What the exercise asks: Go through the data and copy every line in which "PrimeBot" appears.

Dataset excerpts:
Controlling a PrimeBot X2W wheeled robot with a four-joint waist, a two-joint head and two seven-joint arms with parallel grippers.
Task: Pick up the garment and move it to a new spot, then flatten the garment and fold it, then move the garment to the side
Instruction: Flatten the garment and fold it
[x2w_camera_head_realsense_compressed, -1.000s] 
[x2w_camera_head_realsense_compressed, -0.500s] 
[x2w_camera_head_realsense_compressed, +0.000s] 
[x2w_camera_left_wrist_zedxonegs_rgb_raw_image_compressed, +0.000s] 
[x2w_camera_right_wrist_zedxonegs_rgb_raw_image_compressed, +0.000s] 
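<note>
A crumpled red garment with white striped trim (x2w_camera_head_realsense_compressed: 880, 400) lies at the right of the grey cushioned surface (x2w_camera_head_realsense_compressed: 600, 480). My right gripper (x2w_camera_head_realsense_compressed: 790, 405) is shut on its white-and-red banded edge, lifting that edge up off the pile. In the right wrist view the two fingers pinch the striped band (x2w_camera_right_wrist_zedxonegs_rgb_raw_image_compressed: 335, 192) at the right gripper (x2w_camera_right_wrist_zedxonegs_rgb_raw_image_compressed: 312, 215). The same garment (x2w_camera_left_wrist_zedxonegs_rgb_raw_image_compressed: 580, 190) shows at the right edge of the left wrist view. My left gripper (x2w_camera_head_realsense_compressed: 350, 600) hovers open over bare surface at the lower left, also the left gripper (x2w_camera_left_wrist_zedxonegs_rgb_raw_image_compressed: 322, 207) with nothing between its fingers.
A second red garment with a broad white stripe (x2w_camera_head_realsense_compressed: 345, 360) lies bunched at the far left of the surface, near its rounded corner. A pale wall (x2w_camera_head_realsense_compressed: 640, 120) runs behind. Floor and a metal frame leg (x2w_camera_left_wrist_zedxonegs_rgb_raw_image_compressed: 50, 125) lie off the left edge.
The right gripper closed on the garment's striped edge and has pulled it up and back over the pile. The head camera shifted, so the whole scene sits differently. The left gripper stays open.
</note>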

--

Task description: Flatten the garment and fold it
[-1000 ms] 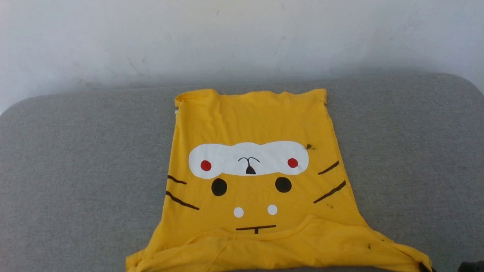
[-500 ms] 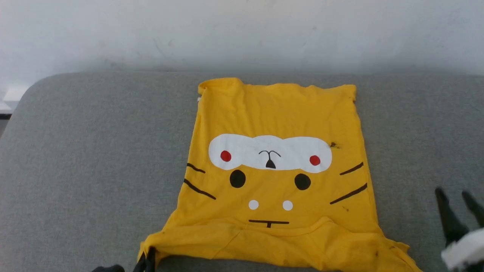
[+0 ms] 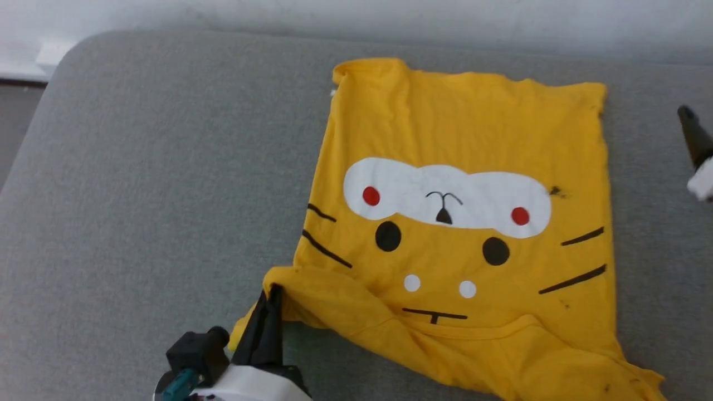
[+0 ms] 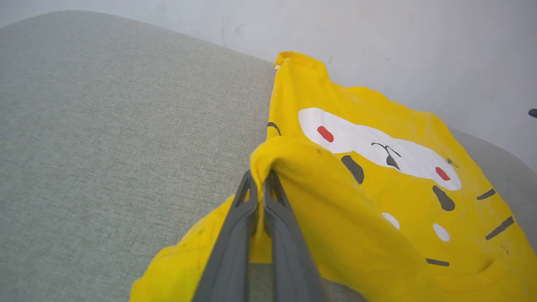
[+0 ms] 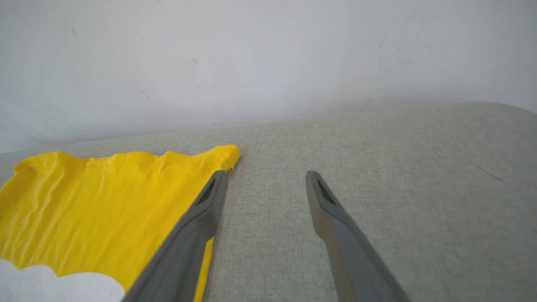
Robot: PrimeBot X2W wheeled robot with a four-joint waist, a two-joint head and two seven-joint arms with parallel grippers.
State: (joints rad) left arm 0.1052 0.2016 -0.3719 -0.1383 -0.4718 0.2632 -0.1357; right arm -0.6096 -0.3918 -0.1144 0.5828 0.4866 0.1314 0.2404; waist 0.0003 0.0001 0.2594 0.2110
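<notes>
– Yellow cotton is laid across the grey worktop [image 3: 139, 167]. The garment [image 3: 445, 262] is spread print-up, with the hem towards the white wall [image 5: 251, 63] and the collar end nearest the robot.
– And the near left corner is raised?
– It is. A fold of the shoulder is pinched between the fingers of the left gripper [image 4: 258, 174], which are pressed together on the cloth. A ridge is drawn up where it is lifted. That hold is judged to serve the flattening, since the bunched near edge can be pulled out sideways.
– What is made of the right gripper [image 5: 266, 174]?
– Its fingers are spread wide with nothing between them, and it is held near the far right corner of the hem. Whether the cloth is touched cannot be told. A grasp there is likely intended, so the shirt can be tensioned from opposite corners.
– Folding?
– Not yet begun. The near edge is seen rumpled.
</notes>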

Your solution:
Controlling a PrimeBot X2W wheeled robot with a four-joint waist, a two-joint head and two seven-joint arms with parallel grippers.
Robot: PrimeBot X2W wheeled robot with a four-joint waist, a two-joint head and two seven-joint arms with parallel grippers.

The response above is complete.